→ AIM OF THE TASK
Return the listing in full. Keep every word as it stands.

AVAILABLE DATA Block Start

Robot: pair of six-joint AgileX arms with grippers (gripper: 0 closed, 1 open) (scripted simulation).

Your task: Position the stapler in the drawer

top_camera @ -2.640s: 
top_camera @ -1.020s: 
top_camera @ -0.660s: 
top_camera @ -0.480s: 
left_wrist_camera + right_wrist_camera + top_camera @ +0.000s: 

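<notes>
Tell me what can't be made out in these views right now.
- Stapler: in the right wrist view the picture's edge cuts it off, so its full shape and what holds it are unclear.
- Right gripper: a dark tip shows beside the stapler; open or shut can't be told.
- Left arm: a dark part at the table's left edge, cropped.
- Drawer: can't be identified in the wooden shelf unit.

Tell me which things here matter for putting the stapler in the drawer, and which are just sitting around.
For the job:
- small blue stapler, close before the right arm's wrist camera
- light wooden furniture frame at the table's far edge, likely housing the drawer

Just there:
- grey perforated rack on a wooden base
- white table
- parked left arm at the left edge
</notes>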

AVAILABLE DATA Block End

→ EXERCISE ANSWER
Robot: pair of six-joint AgileX arms with grippers (gripper: 0 closed, 1 open) (scripted simulation).

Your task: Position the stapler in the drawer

top_camera @ -2.640s: 
top_camera @ -1.020s: 
top_camera @ -0.660s: 
top_camera @ -0.480s: 
left_wrist_camera + right_wrist_camera + top_camera @ +0.000s: 

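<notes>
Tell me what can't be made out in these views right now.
- Stapler: in the right wrist view the picture's edge cuts it off, so its full shape and what holds it are unclear.
- Right gripper: a dark tip shows beside the stapler; open or shut can't be told.
- Left arm: a dark part at the table's left edge, cropped.
- Drawer: can't be identified in the wooden shelf unit.

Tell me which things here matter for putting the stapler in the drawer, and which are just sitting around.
For the job:
- small blue stapler, close before the right arm's wrist camera
- light wooden furniture frame at the table's far edge, likely housing the drawer

Just there:
- grey perforated rack on a wooden base
- white table
- parked left arm at the left edge
</notes>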

No further answer is required.